*INSTRUCTIONS TO FOLLOW*. Take the data below and copy exactly the lines starting at the one with "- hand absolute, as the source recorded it" and finishing at the one with "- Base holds", both included.

++++++++++++++++++++

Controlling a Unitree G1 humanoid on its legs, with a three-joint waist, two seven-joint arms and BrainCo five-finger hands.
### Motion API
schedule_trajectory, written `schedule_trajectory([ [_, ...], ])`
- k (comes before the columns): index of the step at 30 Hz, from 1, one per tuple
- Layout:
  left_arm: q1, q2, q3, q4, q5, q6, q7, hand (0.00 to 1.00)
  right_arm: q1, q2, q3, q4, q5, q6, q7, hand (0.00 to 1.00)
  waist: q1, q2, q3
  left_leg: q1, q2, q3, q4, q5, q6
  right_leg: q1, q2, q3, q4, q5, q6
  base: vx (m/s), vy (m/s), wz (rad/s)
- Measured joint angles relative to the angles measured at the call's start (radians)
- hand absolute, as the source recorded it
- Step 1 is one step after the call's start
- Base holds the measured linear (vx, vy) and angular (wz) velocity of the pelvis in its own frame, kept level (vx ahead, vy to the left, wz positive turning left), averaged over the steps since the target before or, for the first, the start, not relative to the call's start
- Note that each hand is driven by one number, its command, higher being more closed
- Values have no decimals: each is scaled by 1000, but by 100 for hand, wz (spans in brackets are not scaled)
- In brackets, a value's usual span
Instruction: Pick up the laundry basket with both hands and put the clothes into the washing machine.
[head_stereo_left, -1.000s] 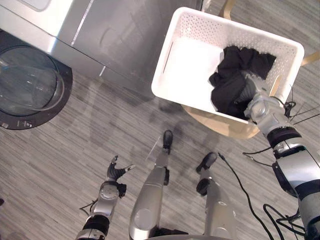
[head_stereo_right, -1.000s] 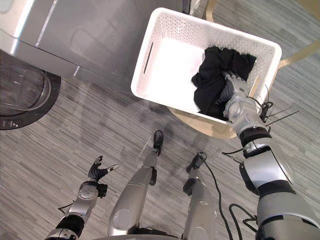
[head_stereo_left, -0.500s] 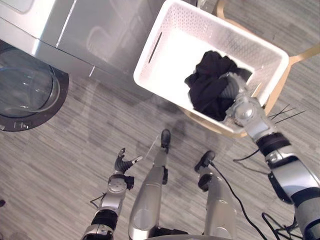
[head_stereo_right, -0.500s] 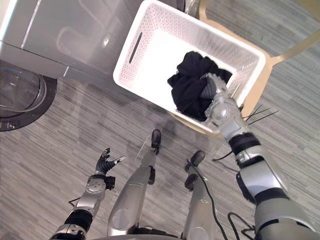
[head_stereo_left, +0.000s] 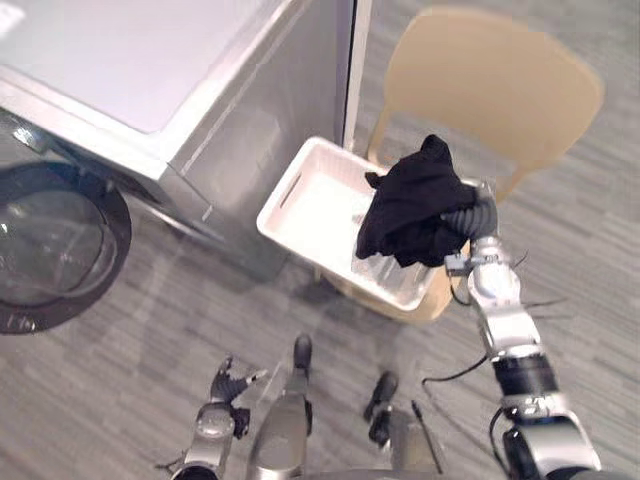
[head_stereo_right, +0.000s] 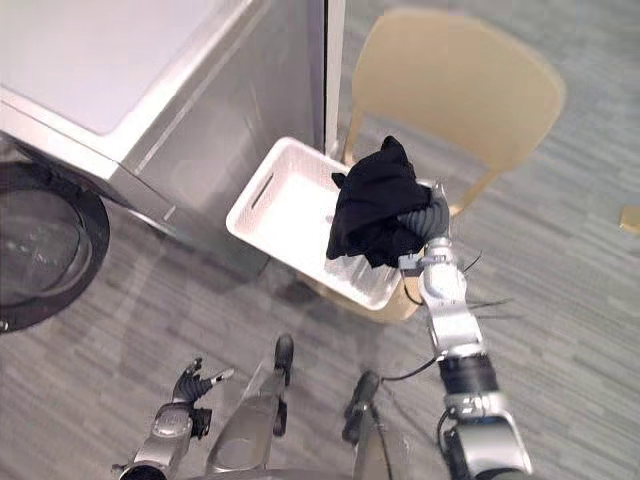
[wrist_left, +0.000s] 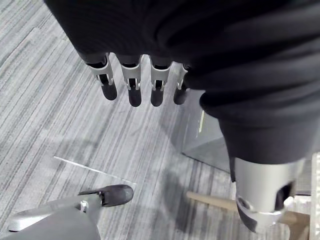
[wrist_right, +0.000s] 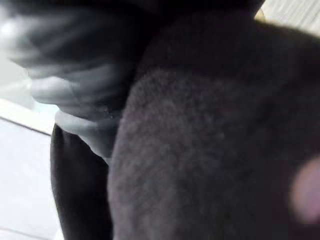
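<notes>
Transfer step: right hand (head_stereo_left: 478, 216) holds the black clothes (head_stereo_left: 408, 200) above the basket (head_stereo_left: 305, 205), grasp buried in cloth, cannot tell; left hand (head_stereo_left: 228, 380) hangs relaxed; next, carry them left to the washing machine (head_stereo_left: 150, 90)

Light on my feed was soft, even and pretty bright, coming from overhead. The washing machine (head_stereo_left: 130, 90) top washed out pale, its door glass (head_stereo_left: 45, 245) caught faint reflections. The black clothes (head_stereo_left: 410, 205) went flat dark, and a soft shadow sat on the floor (head_stereo_left: 120, 380) under the basket (head_stereo_left: 310, 200).
</notes>
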Motion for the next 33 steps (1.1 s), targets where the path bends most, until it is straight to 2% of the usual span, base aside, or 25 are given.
schedule_trajectory([
  [4,61,-1,40,20,0,1,-3,0,60,30,3,-30,64,-28,34,100,-19,-5,-49,48,0,8,0,-9,-2,59,6,5,-34,10,5,54,12,-5],
  [7,93,-7,68,19,-22,8,1,0,85,48,6,-30,65,-27,56,100,-13,-9,-52,80,4,25,0,-12,-5,85,15,28,-47,24,2,18,7,-19],
  [10,90,-28,97,18,-84,9,12,0,130,56,-4,-39,64,-28,60,100,-26,-7,-52,80,5,-15,1,-12,-5,62,20,94,38,-3,11,-17,6,28],
  [12,63,-45,98,5,-152,7,24,0,199,68,-32,-70,63,-28,48,100,-28,-15,-52,70,-11,-81,9,-12,-4,44,12,243,160,-83,44,-25,-4,113],
  [13,61,-63,99,-27,-179,7,27,0,198,83,-41,-72,61,-27,44,100,-28,-25,-54,62,-27,-114,12,-4,-3,28,5,313,257,-147,52,-69,-137,152],
  [14,66,-89,97,-87,-205,7,44,0,198,94,-35,-87,49,-27,25,100,-19,-38,-61,30,-53,-149,52,-2,-6,26,-3,365,309,-211,51,-88,-170,129],
  [15,66,-102,97,-115,-216,5,49,0,198,99,-34,-101,46,-27,23,100,-15,-42,-64,13,-59,-159,72,-3,-6,29,-2,378,303,-232,48,-109,-182,96],
  [16,69,-122,96,-157,-233,1,56,0,193,103,-22,-126,39,-27,20,100,10,-32,-66,-17,-55,-171,96,-2,-8,28,10,378,290,-261,30,-181,-190,73],
  [17,83,-172,82,-235,-251,-4,66,0,193,102,4,-174,37,-28,9,100,24,11,-68,-62,-31,-189,127,-1,-8,23,41,328,288,-249,10,-192,-174,78],
  [20,131,-199,9,-362,-277,-5,72,0,198,97,41,-216,37,-30,-4,100,14,40,-79,-109,1,-185,118,-18,-3,-3,63,237,319,-254,-18,-203,-168,89],
  [21,133,-198,-30,-422,-288,-6,72,0,201,93,47,-231,33,-33,-6,100,8,30,-76,-128,18,-120,105,-80,43,-5,44,184,288,-234,-49,-253,-164,136],
  [22,118,-198,-65,-475,-287,-7,69,0,196,91,44,-228,33,-39,-13,100,7,15,-68,-162,23,0,174,-94,65,-7,17,134,263,-209,-59,-159,-108,123],
  [23,112,-197,-82,-498,-287,-8,65,0,197,88,45,-227,32,-38,-13,100,6,11,-66,-174,26,45,230,-93,69,-2,5,115,254,-197,-58,-123,-63,104],
  [24,111,-196,-117,-551,-285,-18,60,0,198,83,46,-227,31,-38,-12,100,1,15,-68,-172,33,110,368,-99,79,-4,-12,78,252,-183,-60,-82,-68,90],
  [25,111,-191,-149,-600,-284,-32,52,0,203,79,51,-227,29,-38,-8,100,-4,33,-79,-146,53,143,469,-135,87,-4,-15,47,268,-183,-60,-83,-40,100],
  [26,108,-186,-167,-620,-283,-40,42,0,202,70,50,-226,29,-39,-4,100,-19,47,-81,-146,42,146,446,-118,78,-5,-5,23,284,-183,-60,-135,-8,121],
  [27,77,-154,-212,-654,-265,-63,23,0,193,63,42,-210,25,-39,10,100,-32,39,-82,-125,5,117,339,-40,29,-13,-12,32,256,-181,-69,-160,-11,139],
  [28,51,-121,-239,-670,-255,-81,11,0,173,70,40,-167,13,-39,30,100,-51,14,-93,-68,-29,66,225,-33,33,12,-47,-3,181,-159,-61,-142,-17,115],
  [29,43,-113,-242,-673,-248,-85,5,0,163,66,51,-147,6,-40,37,100,-45,13,-96,-40,-24,81,223,-46,49,28,-43,-5,153,-135,-49,-32,-46,69],
  [30,37,-111,-242,-677,-216,-96,-2,0,141,52,75,-121,-8,-38,61,100,-44,43,-110,43,-9,73,128,-42,19,37,-19,-15,121,-101,-36,-16,39,38],
  [31,12,-101,-270,-679,-188,-101,-3,0,115,41,89,-91,-17,-41,78,100,-47,73,-122,69,7,50,25,-22,-11,26,-4,-34,118,-90,-31,-40,69,29],
  [32,-5,-85,-280,-679,-173,-101,-3,0,101,42,94,-63,-20,-39,84,100,-44,68,-119,75,6,49,9,-8,-24,24,-4,-34,115,-76,-30,-99,119,20],
  [33,-31,-47,-307,-683,-139,-105,-7,0,71,43,116,-13,-29,-30,99,100,-42,58,-119,72,2,46,6,-3,-19,27,-5,-31,106,-68,-27,-102,85,4],
])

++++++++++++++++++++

*EXERCISE OUTPUT*.
- hand absolute, as the source recorded it
- Step 1 is one step after the call's start
- Base holds the measured linear (vx, vy) and angular (wz) velocity of the pelvis in its own frame, kept level (vx ahead, vy to the left, wz positive turning left), averaged over the steps since the target before or, for the first, the start, not relative to the call's start

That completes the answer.